Blue Valley operates 36 public schools serving 22,384 students, placing it in the mid-size range in Kansas. The school portfolio breaks down into 16 elementary, 9 middle, 6 high, 5 other schools, giving families a clear picture of grade-band coverage before they move, rent, or enrol. Aggregated across those campuses, enrollment totals 22,062 pupils using the NCES Common Core of Data (CCD) 2022-23 release, and the district is geographically located in Johnson County County.
Per-pupil expenditure runs $16,186 according to the NCES F-33 School District Finance Survey, which aggregates every revenue and spending line reported under federal accounting standards. The funding mix is 47.9% local, 47.4% state, and 4.7% federal — a breakdown that matters because districts leaning heavily on local revenue are more exposed to property-tax swings, while higher federal shares typically track Title I concentration. Average teacher compensation clocks in at $76,093 per NCES F-33, a signal of the district's ability to recruit and retain staff against neighbouring districts. The district's equity score — 19/100, ranked #242 of 252 in Kansas against a state average of 50 — measures how evenly funding reaches schools within its boundaries.
Academic infrastructure includes 5 of 36 schools offering Advanced Placement (90 AP courses district-wide), a 393.2:1 student-counselor ratio, above the 250:1 ASCA recommendation, and 15.0% chronic absenteeism from the 2021-22 Civil Rights Data Collection. Demographically, the student body averages 66.9% White, 15.3% Asian, 7.5% Hispanic or Latino across the district's schools.
Blue Valley school enrollment varies 5.8× across entities
Blue Valley school enrollment ranges from 266 students (lowest) to 1,534 students (highest), a spread of 1,268 students. That relatively narrow ratio reflects an unusually homogeneous campus portfolio — most districts have a wider mix of school sizes. Per-school staffing ratios, programme availability, and capital-renovation cycles often diverge inside the same district based on enrollment shape.
Blue Valley student-counselor ratio is 393:1 — high (typically associated with staffing constraints that limit per-student counselor time; CRDC data shows higher ratios cluster in larger urban systems)
student-counselor ratio is the simplest comparative metric but it does not capture the full picture: the ratio counts FTE counselors against total enrollment — districts that contract intervention or social-emotional staff outside the counselor classification may be under-counted Higher values may reflect larger urban scale or recent resource constraints that have widened the gap.

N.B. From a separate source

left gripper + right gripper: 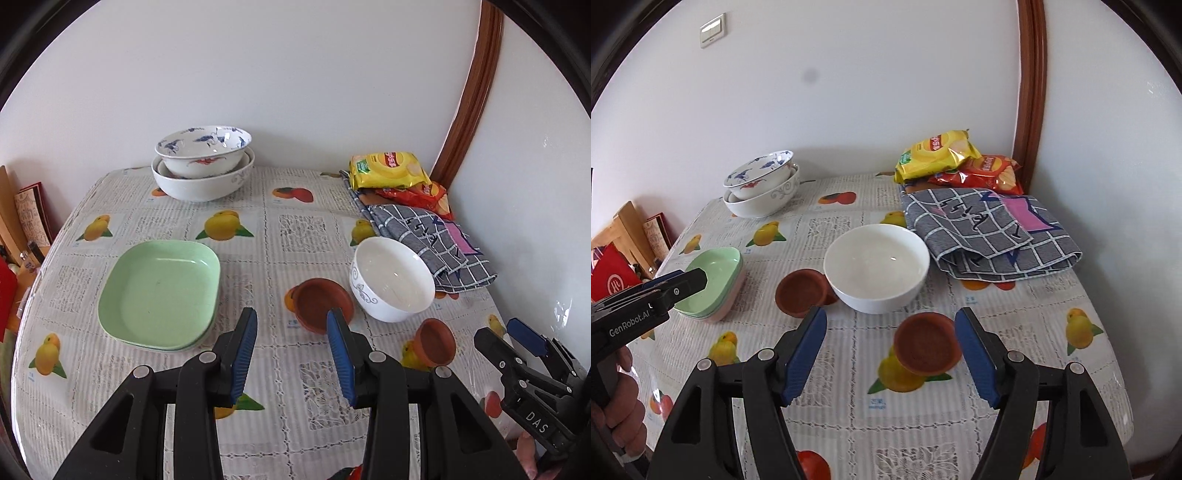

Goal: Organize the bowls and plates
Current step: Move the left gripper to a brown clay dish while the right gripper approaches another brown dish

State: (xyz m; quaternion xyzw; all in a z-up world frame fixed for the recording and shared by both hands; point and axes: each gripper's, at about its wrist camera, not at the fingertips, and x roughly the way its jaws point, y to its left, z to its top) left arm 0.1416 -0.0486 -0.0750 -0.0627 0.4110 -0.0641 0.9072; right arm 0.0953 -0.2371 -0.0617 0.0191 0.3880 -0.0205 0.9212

Blue Valley chronic absenteeism rate is 15.0% — near the typical range (US average ~28) — aligned with the national post-pandemic baseline of roughly 28% chronic absenteeism
chronic absenteeism rate is the simplest comparative metric but it does not capture the full picture: a student is chronically absent if they miss ≥10% of enrolled days for any reason — illness, family obligations, or disengagement Variation between sub-units within Blue Valley is typically wider than the Blue Valley-aggregate figure suggests.
Blue Valley has 36 schools, including 6 high, 9 middle, 5 other, 16 elementary. Total enrollment is 22,384 students.
How much does Blue Valley spend per student?
Blue Valley spends $16,186 per student. The district has an equity score of 19/100, ranking #242 in Kansas.
What is the average teacher salary in Blue Valley?
The average teacher salary in Blue Valley is $76,093 per year, according to the NCES CCD F-33 Finance Survey.
What is the average rent near Blue Valley?
The HUD Fair Market Rent for a 2-bedroom in Johnson County County is $N/A/month (2026). This affects housing affordability for families in the district.
What is the demographic composition of Blue Valley?
Blue Valley students are 66.9% White, 15.3% Asian, 7.5% Hispanic or Latino, 4.0% African American, averaged across 36 schools. Source: NCES CCD Membership 2024-25.
What is the equity score for Blue Valley?
Blue Valley has an equity score of 19/100, ranking #242 out of 252 districts in Kansas. This score measures resource distribution fairness across schools in the district.